To do:
Going from the top of the data below, give again each line through the one containing "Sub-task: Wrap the", both ends kept.

Record set:
------------

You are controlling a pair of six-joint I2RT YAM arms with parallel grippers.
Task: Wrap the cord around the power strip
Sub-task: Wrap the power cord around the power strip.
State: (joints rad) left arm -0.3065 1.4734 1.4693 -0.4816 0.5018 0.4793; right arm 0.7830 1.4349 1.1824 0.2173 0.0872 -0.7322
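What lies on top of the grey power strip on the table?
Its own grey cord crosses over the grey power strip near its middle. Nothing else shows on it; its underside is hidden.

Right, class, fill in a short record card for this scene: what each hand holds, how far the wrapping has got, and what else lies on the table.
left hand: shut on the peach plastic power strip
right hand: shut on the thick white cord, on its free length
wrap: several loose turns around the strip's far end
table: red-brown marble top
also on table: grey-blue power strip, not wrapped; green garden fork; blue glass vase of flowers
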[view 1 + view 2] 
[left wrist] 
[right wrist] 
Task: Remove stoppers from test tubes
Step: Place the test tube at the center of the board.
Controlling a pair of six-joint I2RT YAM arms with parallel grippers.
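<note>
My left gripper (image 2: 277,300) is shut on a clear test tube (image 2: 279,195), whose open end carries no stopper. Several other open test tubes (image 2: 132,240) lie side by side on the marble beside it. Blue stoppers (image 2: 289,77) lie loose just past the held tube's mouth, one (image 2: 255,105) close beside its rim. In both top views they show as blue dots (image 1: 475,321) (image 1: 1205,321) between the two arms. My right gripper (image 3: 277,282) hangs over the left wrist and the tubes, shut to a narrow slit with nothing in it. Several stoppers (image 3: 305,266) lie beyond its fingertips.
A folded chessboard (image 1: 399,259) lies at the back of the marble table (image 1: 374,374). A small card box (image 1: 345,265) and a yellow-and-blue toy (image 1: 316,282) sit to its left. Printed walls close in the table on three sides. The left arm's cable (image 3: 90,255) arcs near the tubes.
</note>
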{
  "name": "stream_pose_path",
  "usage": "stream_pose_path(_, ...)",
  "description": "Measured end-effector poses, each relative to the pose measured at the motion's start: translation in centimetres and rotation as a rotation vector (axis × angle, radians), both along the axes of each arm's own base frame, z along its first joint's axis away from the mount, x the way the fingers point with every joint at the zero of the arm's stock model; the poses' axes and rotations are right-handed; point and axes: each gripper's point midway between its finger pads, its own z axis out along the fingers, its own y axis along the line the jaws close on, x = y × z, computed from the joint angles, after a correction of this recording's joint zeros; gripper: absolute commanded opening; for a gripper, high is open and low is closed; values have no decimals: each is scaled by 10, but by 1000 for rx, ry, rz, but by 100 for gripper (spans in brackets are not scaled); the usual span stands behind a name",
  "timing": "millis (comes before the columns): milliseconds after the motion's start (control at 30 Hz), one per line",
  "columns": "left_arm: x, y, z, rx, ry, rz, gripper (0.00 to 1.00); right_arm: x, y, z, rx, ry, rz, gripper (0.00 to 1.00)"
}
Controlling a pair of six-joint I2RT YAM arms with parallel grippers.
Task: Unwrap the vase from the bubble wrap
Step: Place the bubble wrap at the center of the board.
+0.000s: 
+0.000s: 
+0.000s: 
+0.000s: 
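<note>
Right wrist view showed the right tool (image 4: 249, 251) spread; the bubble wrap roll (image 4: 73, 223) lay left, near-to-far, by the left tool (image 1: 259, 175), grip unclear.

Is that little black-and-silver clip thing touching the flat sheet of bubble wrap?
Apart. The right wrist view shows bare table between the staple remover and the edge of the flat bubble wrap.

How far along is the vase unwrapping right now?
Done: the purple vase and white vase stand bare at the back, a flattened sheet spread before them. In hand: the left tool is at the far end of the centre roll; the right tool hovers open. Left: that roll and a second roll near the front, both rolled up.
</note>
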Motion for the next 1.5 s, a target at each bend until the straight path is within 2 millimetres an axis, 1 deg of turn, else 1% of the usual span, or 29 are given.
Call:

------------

Task result:
You are controlling a pair of six-joint I2RT YAM arms with parallel grippers.
Task: Wrap the cord around the power strip
Sub-task: Wrap the power cord around the power strip.

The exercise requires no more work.